PhD Health Promotion and Health Behavior student and 2015 IGERT trainee Anne Julian has a knack for being in the right place at the right time.
Earlier this year, she received an email from Marie Harvey, CPHHS associate dean for research and graduate programs, about a summer opportunity at the National Cancer Institute (NCI). Attending the Summer Curriculum in Cancer Prevention and Control in Maryland aligned perfectly with her area of research on sun exposure and protection behaviors, so she jumped on it – and was accepted.
After securing her spot, she had to figure out the logistics of how to afford living expenses during the five-week experience. Anne was fortunate that her fiancé’s best friend from high school lived two metro stops from where the program was taking place. She was able to stay with him and not worry about staying for weeks in a hotel.
“There were individuals from all over the world who shared different perspectives about cancer prevention and treatment,” Anne says. “There were about 50 participants, and they were mostly MDs or PhDs or MD/PhDs. I was actually one of the few participants still completing my PhD. It was an intense and enriching experience.”
The NCI Summer Curriculum is open to health care professionals with an interest in cancer prevention and control. Experts from the NCI, government agencies, cancer centers, academic institutions and other public and private institutes deliver the courses.
Throughout the five weeks, Anne began to learn more about NCI’s fellowship program. And the wheels starting turning. She had known about the fellowship, but when she started hearing more about it and talking with some of the directors, she knew she had to apply.
“Anne is one of those PhD students that has a true passion and is not easily deterred from achieving her goals – she works hard, she is focused, and she is determined,” Sheryl Thorburn, professor and head of the School of Social and Behavioral Health Sciences and Anne’s dissertation chair, says. “This fellowship is going to provide her with postdoctoral training, mentorship, and career development opportunities in her specific area of emphasis – it will be a great start to a research career in cancer prevention.”
“It’s up to four years of funding, and part of it funds a Master of Public Health degree, but since I will have a PhD in public health, I would be able to use the entire time to focus on research,” Anne says.
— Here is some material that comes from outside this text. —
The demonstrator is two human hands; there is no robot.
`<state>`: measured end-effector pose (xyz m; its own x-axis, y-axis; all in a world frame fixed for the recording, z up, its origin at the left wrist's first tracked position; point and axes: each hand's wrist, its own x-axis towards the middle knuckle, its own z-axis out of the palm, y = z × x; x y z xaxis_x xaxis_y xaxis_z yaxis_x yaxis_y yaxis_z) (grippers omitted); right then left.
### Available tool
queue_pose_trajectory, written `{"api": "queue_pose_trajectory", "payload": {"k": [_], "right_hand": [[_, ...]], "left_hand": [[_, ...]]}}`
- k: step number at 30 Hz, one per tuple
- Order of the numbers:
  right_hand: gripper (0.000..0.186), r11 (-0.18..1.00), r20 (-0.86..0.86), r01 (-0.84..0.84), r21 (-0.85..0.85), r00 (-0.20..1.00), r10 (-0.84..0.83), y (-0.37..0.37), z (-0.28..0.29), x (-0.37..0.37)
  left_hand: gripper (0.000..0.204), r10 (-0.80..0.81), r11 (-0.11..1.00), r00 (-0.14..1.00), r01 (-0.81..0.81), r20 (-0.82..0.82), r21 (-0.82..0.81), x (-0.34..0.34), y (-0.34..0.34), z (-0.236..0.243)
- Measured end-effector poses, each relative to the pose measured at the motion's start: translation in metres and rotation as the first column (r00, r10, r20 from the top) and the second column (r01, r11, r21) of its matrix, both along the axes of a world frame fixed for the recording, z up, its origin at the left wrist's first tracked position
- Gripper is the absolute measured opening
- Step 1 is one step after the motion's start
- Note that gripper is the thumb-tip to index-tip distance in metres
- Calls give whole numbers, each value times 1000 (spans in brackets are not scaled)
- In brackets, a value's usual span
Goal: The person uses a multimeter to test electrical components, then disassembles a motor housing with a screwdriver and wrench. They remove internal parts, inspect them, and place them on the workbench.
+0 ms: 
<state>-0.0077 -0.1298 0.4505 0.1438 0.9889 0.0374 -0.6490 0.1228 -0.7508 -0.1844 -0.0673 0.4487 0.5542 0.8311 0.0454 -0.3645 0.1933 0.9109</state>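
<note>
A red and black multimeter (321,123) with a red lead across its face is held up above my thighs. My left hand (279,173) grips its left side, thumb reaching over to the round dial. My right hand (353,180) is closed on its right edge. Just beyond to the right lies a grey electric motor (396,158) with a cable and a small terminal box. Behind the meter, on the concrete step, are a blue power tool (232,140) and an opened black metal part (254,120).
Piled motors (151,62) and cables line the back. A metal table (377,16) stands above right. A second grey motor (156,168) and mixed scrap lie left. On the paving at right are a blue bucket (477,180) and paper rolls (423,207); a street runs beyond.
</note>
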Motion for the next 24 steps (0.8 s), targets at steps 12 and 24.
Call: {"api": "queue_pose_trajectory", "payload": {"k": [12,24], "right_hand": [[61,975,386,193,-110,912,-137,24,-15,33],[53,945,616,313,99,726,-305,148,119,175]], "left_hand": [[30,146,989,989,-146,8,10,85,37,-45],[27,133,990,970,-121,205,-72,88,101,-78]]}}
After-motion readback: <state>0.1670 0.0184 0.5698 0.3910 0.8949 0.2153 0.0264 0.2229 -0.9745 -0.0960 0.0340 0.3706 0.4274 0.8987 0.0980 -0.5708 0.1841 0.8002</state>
After applying, she went back to Corvallis to continue her studies.
Next, Anne traveled to Denver for the American Public Health Association’s (APHA) annual meeting to present the pilot results of her dissertation. She presented her poster, “Measuring Beliefs About UV Exposure Among Oregon College Students” to a group of conference attendees.
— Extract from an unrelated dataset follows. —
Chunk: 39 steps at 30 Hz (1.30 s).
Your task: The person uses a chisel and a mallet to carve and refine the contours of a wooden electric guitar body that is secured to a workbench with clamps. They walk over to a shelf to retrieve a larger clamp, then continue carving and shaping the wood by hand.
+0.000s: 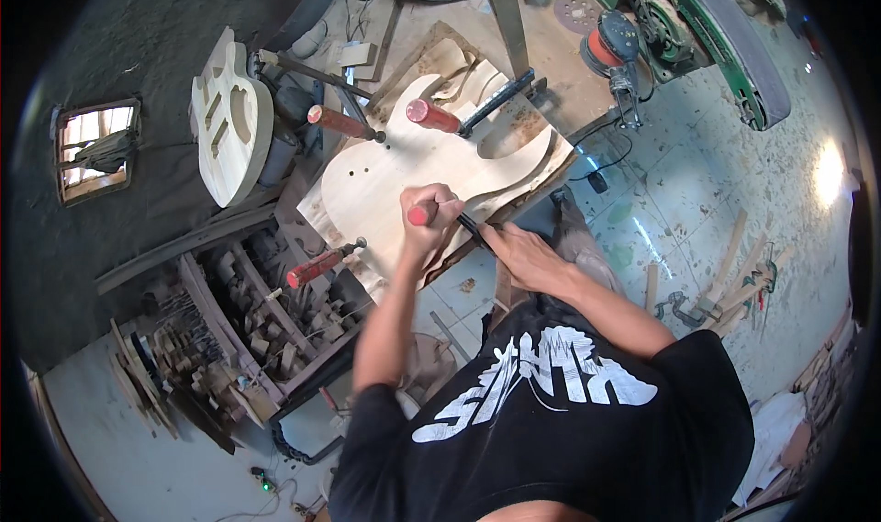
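Note:
A pale wooden guitar body (404, 168) lies flat on a rough-edged board (442, 46), with bar clamps at several spots around it. My left hand (428, 224) is wrapped round the red handle of a bar clamp (423, 213) at the near edge. Beside it, my right hand (525, 254) is closed around the dark bar of that same clamp; its fingertips are partly hidden. Other red-handled clamps stand on the body: one at the far left (341, 122), one at the far middle (435, 116) and one at the near left (317, 267).
Another guitar body with cut-out cavities (243, 118) leans at the left wall. A sander (617, 40) rests at the table's far right, near a green belt machine (674, 26). Shelves of wood offcuts (266, 311) stand lower left. Clamps and wood strips (725, 302) lie on the right floor.

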### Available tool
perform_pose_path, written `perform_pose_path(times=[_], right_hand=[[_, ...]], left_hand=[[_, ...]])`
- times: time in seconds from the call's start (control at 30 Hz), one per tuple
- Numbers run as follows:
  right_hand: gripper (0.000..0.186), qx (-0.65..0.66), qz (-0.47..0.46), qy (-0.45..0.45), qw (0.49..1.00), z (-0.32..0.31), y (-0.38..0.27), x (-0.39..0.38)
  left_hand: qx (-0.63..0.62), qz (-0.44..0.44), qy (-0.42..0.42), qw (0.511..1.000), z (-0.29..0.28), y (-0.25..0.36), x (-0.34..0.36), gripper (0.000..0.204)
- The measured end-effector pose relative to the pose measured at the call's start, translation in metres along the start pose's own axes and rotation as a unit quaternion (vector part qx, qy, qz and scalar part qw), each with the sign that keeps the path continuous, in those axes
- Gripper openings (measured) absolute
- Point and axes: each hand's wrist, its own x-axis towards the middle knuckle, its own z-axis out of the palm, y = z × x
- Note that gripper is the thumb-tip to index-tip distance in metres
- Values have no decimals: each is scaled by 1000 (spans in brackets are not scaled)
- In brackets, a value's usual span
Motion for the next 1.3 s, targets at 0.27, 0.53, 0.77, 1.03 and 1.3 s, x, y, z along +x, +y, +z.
perform_pose_path(times=[0.27,0.53,0.77,1.03,1.3], right_hand=[[82,-16,3,-18,1000,0,1,1],[81,-5,7,-16,1000,1,2,-1],[79,-1,-5,-21,1000,1,-2,3],[78,-14,7,-16,1000,3,3,3],[70,11,2,-34,999,1,0,2]], left_hand=[[18,-20,-40,999,16,12,-9,37],[-58,34,231,971,44,-1,-9,36],[-13,-41,-281,959,-18,20,25,32],[31,21,334,942,69,16,-9,37],[0,7,126,992,20,5,-5,33]])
Ten minutes before presenting her poster at the APHA conference, Anne receive a phone call. It was news that she had been chosen for NCI’s Cancer Prevention Fellowship Program (CPFP). And the four years following her graduation were mapped out.
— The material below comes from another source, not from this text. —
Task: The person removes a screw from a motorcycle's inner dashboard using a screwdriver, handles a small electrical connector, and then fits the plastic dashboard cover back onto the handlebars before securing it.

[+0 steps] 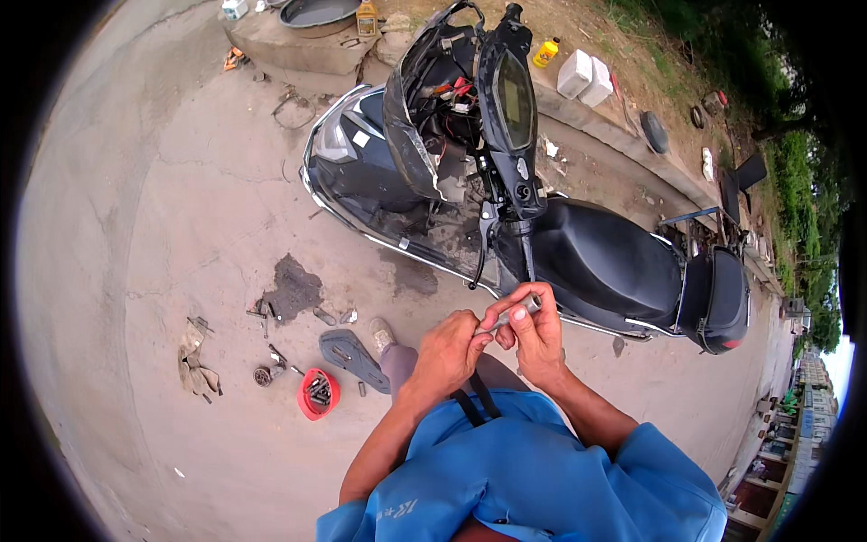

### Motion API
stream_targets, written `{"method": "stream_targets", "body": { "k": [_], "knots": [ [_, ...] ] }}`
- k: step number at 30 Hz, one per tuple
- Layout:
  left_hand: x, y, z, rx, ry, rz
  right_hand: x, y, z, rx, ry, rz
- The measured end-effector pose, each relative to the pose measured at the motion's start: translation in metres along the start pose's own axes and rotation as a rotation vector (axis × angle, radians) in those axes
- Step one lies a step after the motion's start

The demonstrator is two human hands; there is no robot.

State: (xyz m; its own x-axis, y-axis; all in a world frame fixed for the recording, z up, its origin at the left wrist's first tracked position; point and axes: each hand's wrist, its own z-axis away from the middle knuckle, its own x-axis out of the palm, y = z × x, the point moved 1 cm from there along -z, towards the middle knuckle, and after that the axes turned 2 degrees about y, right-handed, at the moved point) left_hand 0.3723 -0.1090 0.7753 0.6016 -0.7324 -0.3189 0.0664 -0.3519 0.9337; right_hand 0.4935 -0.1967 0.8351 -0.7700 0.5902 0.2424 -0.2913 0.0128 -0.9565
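As I watch, the left hand (449, 348) and right hand (539, 346) hold a metal tube (531, 305) between them; its long axis slants up rightward, open end by the right grip.

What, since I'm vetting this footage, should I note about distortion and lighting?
Head view: black corners, straight edges bowed by the fisheye; soft daylight on the pavement; sheen on the black seat; bright sky at right; metal tool small but distinct.
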Motion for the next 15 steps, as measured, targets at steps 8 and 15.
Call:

Anne’s advice for students interested in attending next year’s APHA conference is simple and straightforward: plan. She says planning which presentations you would like to attend can ease feeling overwhelmed. She also recommends seeking travel grant opportunities through OSU and splitting the cost of hotel rooms.
“The conferences are great because there are other people who work in the same field presenting and you see their work, talk with them and develop networks,” she says.
Next up, Anne’s presenting at the Society of Behavioral Medicine’s annual meeting in San Diego in late March.
CPHHS at APHA
Faculty and students from the college have attended and presented at the annual conference for the past ten years. This year’s theme, “Creating the Healthiest Nation: Ensuring the Right to Health” resonated throughout the four-day conference. Major themes included:
- Cancer research
- Latino health
- Lifespan injuries
- Sexual violence prevention in college students
- Global HIV/AIDS issues
“This year’s conference theme was particularly energizing for our college because it strongly aligns with our vision of ensuring lifelong health and well-being for every person, every family and every community,” Marie says. “The CPHHS was well represented, with more than 30 faculty members and graduate students hosting scientific presentations and poser sessions during the four-day event. We also held a lively and well attended reception for all OSU faculty, staff, alumni and friends who attended the conference.”